For birds, spirulina promotes healthy feathers and beaks. Good for giving Bearded Dragon lizard’s more vibrant coloring when sprinkled on their meal.
Spirulina’s distinctive color results from its high levels of chlorophyll and phycocyanin, which are the contributing factors of its cancer prevention qualities. When purchasing it for your pet, be certain to read the label, as you would for any nutritional supplement you are introducing to your pet. Be sure the product is organic and free from pesticides or artificial fertilizers.
I also speak from personal experience with using Spirulina. My first dog, in the picture was diagnosed with an aggressive form of intestinal cancer.
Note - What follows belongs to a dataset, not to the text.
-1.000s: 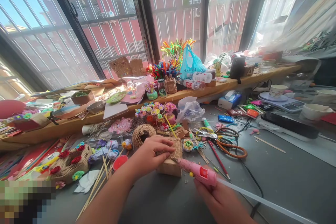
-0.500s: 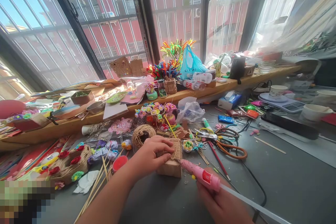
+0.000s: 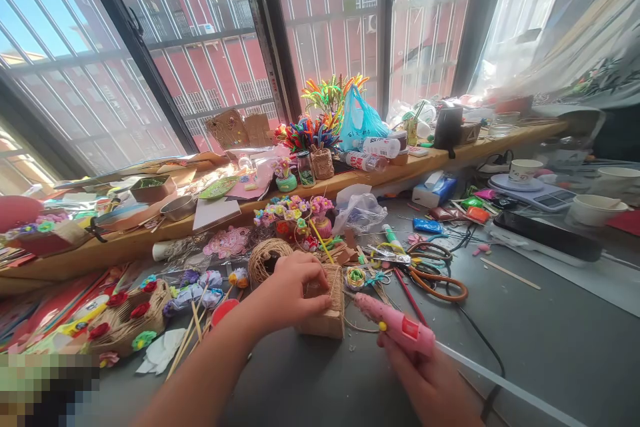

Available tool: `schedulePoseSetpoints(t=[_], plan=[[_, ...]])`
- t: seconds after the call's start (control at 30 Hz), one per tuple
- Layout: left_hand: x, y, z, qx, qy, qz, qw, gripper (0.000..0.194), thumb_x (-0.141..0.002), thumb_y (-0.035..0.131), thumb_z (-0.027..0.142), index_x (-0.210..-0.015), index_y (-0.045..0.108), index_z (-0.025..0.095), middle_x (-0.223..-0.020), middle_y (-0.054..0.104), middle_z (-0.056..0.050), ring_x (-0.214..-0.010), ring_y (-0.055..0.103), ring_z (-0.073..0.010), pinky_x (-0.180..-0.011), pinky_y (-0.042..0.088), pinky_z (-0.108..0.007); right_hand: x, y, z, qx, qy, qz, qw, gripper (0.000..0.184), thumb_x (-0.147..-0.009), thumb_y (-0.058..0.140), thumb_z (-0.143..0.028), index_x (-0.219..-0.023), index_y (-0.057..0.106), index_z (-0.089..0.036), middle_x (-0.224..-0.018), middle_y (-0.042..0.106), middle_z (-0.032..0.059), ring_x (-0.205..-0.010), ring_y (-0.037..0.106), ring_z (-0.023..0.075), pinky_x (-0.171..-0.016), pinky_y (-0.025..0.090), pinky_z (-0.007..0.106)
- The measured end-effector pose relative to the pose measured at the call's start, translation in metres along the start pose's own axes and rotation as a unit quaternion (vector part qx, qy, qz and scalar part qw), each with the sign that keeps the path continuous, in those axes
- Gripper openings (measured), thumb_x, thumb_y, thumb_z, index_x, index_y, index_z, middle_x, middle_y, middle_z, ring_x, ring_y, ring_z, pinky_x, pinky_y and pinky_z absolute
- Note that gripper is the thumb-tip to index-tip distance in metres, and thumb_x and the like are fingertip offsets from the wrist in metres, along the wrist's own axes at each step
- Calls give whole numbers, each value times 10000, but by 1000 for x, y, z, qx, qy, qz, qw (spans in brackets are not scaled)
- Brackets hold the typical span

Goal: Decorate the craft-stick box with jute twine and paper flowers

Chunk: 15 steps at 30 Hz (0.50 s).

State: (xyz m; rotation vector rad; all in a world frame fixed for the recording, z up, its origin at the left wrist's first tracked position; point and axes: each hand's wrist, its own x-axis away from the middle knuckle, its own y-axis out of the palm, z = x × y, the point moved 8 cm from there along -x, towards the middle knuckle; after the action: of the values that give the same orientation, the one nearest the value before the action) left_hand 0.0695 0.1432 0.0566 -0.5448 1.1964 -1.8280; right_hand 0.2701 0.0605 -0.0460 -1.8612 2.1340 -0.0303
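A small cardboard box (image 3: pixel 319 325), partly wrapped in twine (image 3: pixel 337 283), sits on the grey table in front of me. My left hand (image 3: pixel 294 285) lies over its top with bent fingers gripping it; the fingertips hide part of the surface. My right hand (image 3: pixel 425 373) is wrapped round a pink hot glue gun (image 3: pixel 395 323). Its nozzle points at the box's right side, a small gap away. A long whitish glue stick (image 3: pixel 500 380) runs out of the gun's back. Behind my left hand rests a roll of twine (image 3: pixel 260 260), and a loose strand curves right of the box.
Scissors (image 3: pixel 440 283), a red pencil (image 3: pixel 410 297) and a rolled paper flower (image 3: pixel 355 277) lie to the right. Thin wooden sticks (image 3: pixel 183 347) and a twine-covered piece with red flowers (image 3: pixel 127 320) are at left. A phone (image 3: pixel 547 237) lies far right. A cluttered wooden ledge (image 3: pixel 280 195) runs behind.
The glue gun has drawn back to the right, its nozzle now apart from the box. My left fingers have curled more over the box's top. A loose twine strand shows beside it.
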Motion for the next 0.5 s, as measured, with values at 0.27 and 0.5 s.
schedulePoseSetpoints(t=[0.27,0.5], plan=[[-8,-9,-5,55,-31,-45,997,289,-1000,584,437,-949,806,259,-1034,795,-33,-999,707,-250,-863,526,-332,2,0,33,-68,118,20,990,450,-911,632,-628,-849,763,-201,-561,567,-8,-527,558,191,-500,471,276],[11,-38,-39,98,-118,142,978,417,-1028,518,517,-936,791,216,-960,807,-59,-924,729,-261,-822,545,-359,2,5,43,-130,136,40,981,456,-882,666,-630,-878,768,-185,-554,531,-25,-517,519,175,-481,424,271]])
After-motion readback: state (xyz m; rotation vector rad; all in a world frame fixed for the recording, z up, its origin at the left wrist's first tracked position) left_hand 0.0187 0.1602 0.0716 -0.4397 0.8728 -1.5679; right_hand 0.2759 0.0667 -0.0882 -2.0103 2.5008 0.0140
It was inoperable as it was wrapped around her intestines. The vet told us she had 3 months to live before we had to help her cross the Rainbow bridge. We could only do our best to make sure she was comfortable, eating well and not in pain. We completely changed her diet after the diagnosis. She was fed only organic turkey or chicken grounded up with organic greens (a little bit of kale, romaine, dandelions) all mixed with Omega oils, Floressence Tea and Spirulina. She lived comfortably and pain free for another 9 months before we had to let her go. During that time her coat gleamed, her teeth was white and she didn’t have doggy breath that could peel paint off the wall. It broke our heart to say our final good bye to her 9 months later. But we counted our blessings that we had her for 6 more months then the initial diagnosis.
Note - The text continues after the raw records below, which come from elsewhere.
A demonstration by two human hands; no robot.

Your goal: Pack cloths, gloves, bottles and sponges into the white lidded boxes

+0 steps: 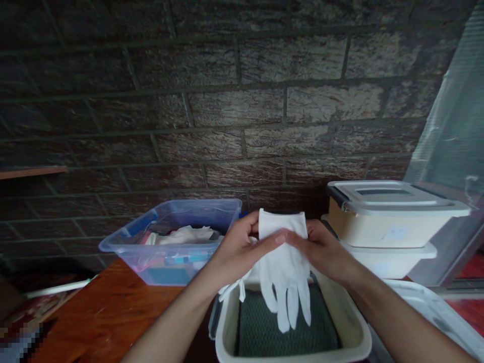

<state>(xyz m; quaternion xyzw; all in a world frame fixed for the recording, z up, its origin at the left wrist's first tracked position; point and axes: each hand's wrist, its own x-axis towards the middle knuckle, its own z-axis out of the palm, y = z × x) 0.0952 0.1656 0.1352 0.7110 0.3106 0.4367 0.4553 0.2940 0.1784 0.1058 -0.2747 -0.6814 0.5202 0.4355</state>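
Observation:
A white glove (283,275) hangs fingers down between my two hands, its cuff at the top. My left hand (251,242) grips the cuff's left side, thumb across the front. On the right side my right hand (315,247) pinches the same glove, its thumb meeting the left one. A second white glove (236,290) dangles below my left hand, partly hidden behind my wrist and the first glove. Beneath both gloves stands an open cream storage box (357,333) with dark green textured fabric (280,338) inside.
A clear blue plastic bin (166,272) holding white cloth items stands at left on the wooden table (94,307). Two lidded cream boxes (381,227) are stacked at right. A pale lid (434,312) lies near my right forearm. A brick wall (227,111) rises behind.

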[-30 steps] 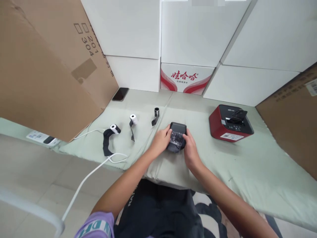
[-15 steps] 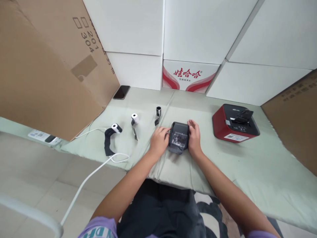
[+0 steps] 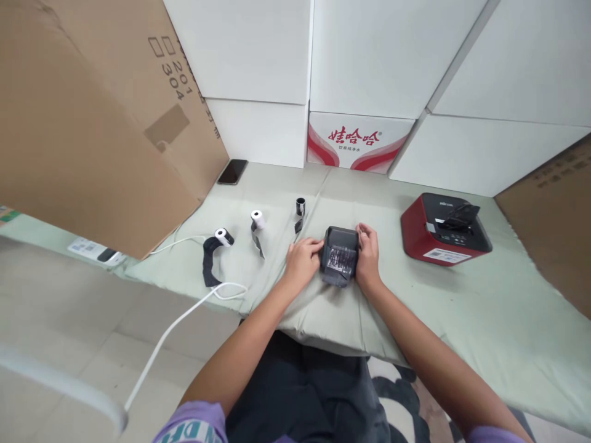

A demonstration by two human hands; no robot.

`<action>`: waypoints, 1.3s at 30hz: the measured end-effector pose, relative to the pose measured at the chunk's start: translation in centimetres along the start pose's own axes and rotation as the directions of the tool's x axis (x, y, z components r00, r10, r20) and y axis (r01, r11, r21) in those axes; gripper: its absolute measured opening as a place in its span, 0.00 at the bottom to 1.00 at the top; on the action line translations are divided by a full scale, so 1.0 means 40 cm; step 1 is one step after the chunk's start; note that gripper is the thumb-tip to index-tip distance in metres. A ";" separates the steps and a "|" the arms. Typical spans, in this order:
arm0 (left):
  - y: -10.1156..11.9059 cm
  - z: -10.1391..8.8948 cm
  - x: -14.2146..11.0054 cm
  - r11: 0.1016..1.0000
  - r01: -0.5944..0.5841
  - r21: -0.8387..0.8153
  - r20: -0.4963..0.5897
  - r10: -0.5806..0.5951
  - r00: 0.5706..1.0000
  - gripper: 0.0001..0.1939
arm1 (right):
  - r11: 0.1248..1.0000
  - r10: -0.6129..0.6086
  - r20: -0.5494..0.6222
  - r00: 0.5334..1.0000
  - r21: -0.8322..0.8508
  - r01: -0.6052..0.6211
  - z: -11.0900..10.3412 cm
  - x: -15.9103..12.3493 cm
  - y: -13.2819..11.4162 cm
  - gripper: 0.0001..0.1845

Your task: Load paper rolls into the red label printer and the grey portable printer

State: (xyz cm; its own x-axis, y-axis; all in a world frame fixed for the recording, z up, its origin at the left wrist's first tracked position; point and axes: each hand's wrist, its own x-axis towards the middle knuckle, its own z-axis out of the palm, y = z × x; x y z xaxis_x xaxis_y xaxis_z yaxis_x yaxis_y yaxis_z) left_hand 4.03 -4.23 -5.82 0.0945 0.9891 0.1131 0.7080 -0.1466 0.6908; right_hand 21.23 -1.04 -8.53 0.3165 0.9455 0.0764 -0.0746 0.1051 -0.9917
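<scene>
A small black portable printer [image 3: 340,240] lies on the cloth-covered table in front of me, with a dark strip of printed paper [image 3: 337,274] hanging over its near edge. My left hand [image 3: 302,261] holds its left side, fingertips against the casing. On the opposite side my right hand [image 3: 368,255] presses along the casing, fingers bent round the far corner. Beyond my left hand stands a little dark paper roll [image 3: 300,207] with its end uncurled. Two white-cored paper rolls, one farther [image 3: 258,219] and one nearer [image 3: 224,237], trail dark strips to the left.
To the right sits a red and black printer [image 3: 443,229] with dark paper sticking out. A phone [image 3: 233,171] lies at the back left by a large cardboard box [image 3: 115,123]. White cartons [image 3: 360,55] wall the back. A white cable [image 3: 170,332] crosses the table's front edge.
The view has shifted slightly, so everything appears a little farther right. Both hands stay on the sides of the black portable printer, with only small finger movements.
</scene>
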 end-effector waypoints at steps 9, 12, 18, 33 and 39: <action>-0.006 0.008 -0.003 0.999 -0.044 0.014 -0.029 0.044 0.999 0.26 | 1.000 -0.017 0.005 1.000 0.002 0.017 0.000 -0.003 -0.004 0.26; -0.004 0.008 -0.004 0.998 -0.047 0.031 -0.027 0.048 0.998 0.26 | 1.000 -0.016 0.001 1.000 -0.010 0.016 0.001 -0.004 -0.010 0.27; -0.003 0.012 -0.002 0.996 -0.049 0.074 -0.032 0.052 0.998 0.28 | 0.999 -0.033 -0.002 0.999 -0.038 0.033 0.002 -0.004 -0.013 0.26; 0.005 0.028 -0.004 0.983 -0.049 0.177 -0.099 0.067 0.993 0.25 | 0.994 -0.104 -0.086 0.991 -0.042 0.101 -0.004 -0.005 -0.011 0.21; 0.007 0.028 0.004 0.987 -0.019 0.158 -0.119 0.038 0.992 0.23 | 0.972 -0.192 -0.132 0.972 -0.160 0.171 -0.025 -0.053 -0.038 0.16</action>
State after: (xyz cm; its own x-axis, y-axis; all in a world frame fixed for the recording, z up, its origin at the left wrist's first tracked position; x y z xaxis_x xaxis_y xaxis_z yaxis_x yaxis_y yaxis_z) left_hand 5.03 -4.11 -6.40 0.0374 0.9740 0.2236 0.8076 -0.1613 0.5672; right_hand 21.62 -3.51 -7.28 0.4469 0.8585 0.2514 0.1332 0.2141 -0.9677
Recently our seven-year-old house rabbit was diagnosed with Encephalitozoon Cuniculi or E.C. This is a microscopic parasite that most rabbits are born with. E.C. happens when something unbalances a rabbit’s internal system. Within hours my bunny went from a lively, energetic loving bunny to a lethargic, head tilted bunny who was not eating, not drinking water and barely moving. Rabbits decline rapidly. Their internal system so fragile you can lose your rabbit within 24 hours. He was rushed to the emergency and then to our vet for daily monitoring. He was giving multiple drugs, his head tilt so bad he couldn’t even sit up on his own. It was heartbreaking to witness. I was syringe feeding him water and mashed food. I had read that horses had been given Spirulina to support their immunity and had eaten Spirulina to positive affect. I was desperate. I couldn’t bear to see my rabbit suffer, so I started to add a little bit of Spirulina to his food. I started small, a pinch and gradually moved it up to 1/8 tsp twice a day. Within 24 hours he appeared to have perked up, showed more interest in his hay and was eating treats from my hand. He is still not clear of E.C. but I’ve given him a better fighting chance combined with his meds. His vets think he’ll make a full recovery within 31 days.